Income inequality also remains near the highest levels of the past half century, according to census data. Recent wage gains by lower-income workers have not been enough to close the long-running trend of the wealthy seeing outsized gains.
On the health care front, a consistent decline in the number of uninsured Americans that began in 2011 actually stopped in 2017, according to census data, with about 400,000 more people than in 2016 reporting that they lacked coverage. But that did not amount to a statistically significant change in the uninsured rate.
The new figures for 2018 show that the uninsured rate increased to 8.5 percent of the population from 7.9 percent the year before. Both years cover the U.S. population from birth to age 64, just before people become eligible for the federal Medicare program for older Americans.
In contrast, some 9 million Americans gained coverage between 2013 and 2014, the year that Medicaid expanded in many states and ACA insurance marketplaces opened for individuals and families that cannot get an affordable health plan through a job.
Tuesday’s data make clear that the contraction of insurance has been broad. Around the country, insurance coverage worsened in eight states and improved in three states.

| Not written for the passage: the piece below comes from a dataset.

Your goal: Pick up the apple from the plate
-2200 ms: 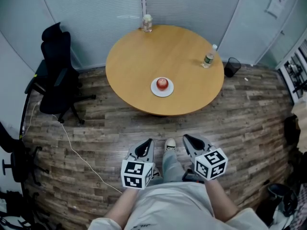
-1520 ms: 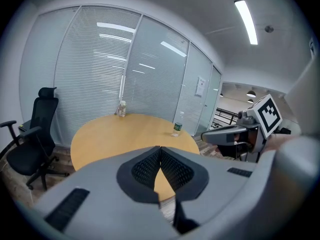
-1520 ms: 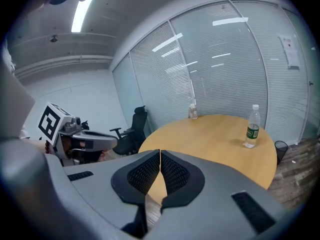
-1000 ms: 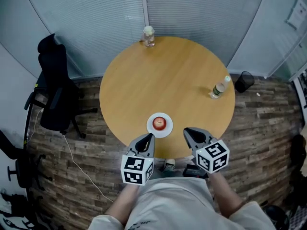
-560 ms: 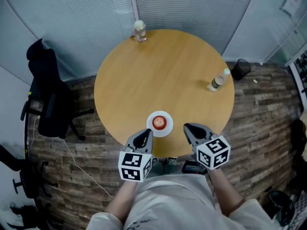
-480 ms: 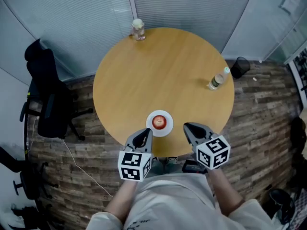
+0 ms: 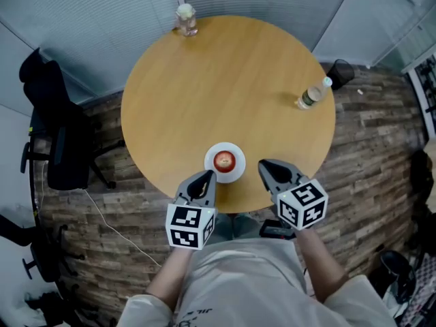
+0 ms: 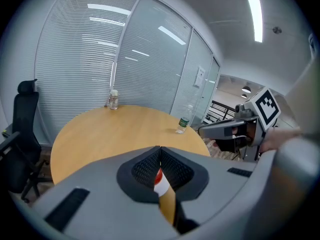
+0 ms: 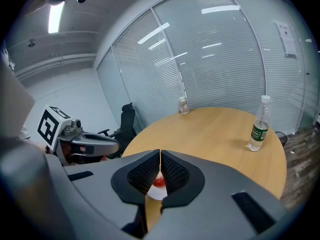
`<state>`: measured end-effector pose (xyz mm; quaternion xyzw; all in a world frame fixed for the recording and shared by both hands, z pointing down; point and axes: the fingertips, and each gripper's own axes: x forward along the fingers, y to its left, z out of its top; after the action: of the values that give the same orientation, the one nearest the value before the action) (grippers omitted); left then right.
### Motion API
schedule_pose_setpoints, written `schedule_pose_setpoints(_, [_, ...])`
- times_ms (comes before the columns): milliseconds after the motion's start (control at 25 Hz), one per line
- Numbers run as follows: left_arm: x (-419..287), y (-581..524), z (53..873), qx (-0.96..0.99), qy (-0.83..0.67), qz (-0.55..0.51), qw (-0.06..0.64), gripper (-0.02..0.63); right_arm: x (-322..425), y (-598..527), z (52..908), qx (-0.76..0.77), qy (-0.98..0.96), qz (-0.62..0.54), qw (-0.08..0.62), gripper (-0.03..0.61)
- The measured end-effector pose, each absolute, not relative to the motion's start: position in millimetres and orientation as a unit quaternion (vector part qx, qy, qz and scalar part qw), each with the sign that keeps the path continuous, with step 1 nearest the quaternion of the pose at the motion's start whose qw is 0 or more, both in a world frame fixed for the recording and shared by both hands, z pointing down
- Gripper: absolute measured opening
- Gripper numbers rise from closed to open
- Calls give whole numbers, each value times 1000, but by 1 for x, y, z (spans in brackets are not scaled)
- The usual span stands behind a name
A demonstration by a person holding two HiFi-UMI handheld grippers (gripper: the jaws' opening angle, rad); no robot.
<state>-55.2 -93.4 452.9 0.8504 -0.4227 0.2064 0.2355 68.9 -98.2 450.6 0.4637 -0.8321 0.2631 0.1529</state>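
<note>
A red apple (image 7: 223, 161) sits on a small white plate (image 7: 235, 151) near the front edge of the round wooden table (image 7: 225, 80). My left gripper (image 7: 206, 175) is shut and empty, its tips just short of the plate's left side. My right gripper (image 7: 261, 164) is also shut and empty, a little to the right of the plate. In the left gripper view, the apple (image 8: 158, 175) and plate (image 8: 162, 187) show through the gap below the closed jaws of the left gripper (image 8: 160, 148). The right gripper view shows the apple (image 9: 158, 181) the same way below the right gripper (image 9: 160, 152).
A water bottle (image 7: 310, 97) stands at the table's right edge and a glass jar (image 7: 184, 19) at its far edge. A black office chair (image 7: 51, 142) is left of the table, a dark bin (image 7: 340, 70) at the right. A white cable (image 7: 109, 231) runs over the wooden floor.
The person has stepped up to the table. Both grippers have come forward and down to its front edge, one on each side of the plate. The jaws stay shut.
</note>
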Motion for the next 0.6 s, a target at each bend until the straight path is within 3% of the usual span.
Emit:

For the first time, the Census Bureau breaks out the proportion of Americans buying health plans through the ACA’s insurance marketplaces . They show that 3.3 percent of people last year got their coverage through such a marketplace. The breakout reinforces how the ACA’s health plans, while attracting considerable political attention, account for only a fraction of the nation’s health insurance.
While Medicaid enrollment fell, the proportion of Americans covered through employer-based insurance did not change significantly. Meanwhile, enrollment in Medicare, the program for elderly and disabled people, expanded slightly — probably as a result of the nation’s expanding population of older residents, Census officials said in releasing the data.
The Bureau’s Current Population Survey is widely regarded as the most reliable portrayal of health insurance in the United States, but there have been other clues the ranks of the uninsured are swelling. In July, the U.S. Centers for Disease Control and Prevention issued findings from the National Health Interview Survey that the number of Americans uninsured at the same they were asked increased from 28.9 million in 2017 to 30 million last year.
The Census’s CPS counts people as uninsured if they lacked coverage throughout the year.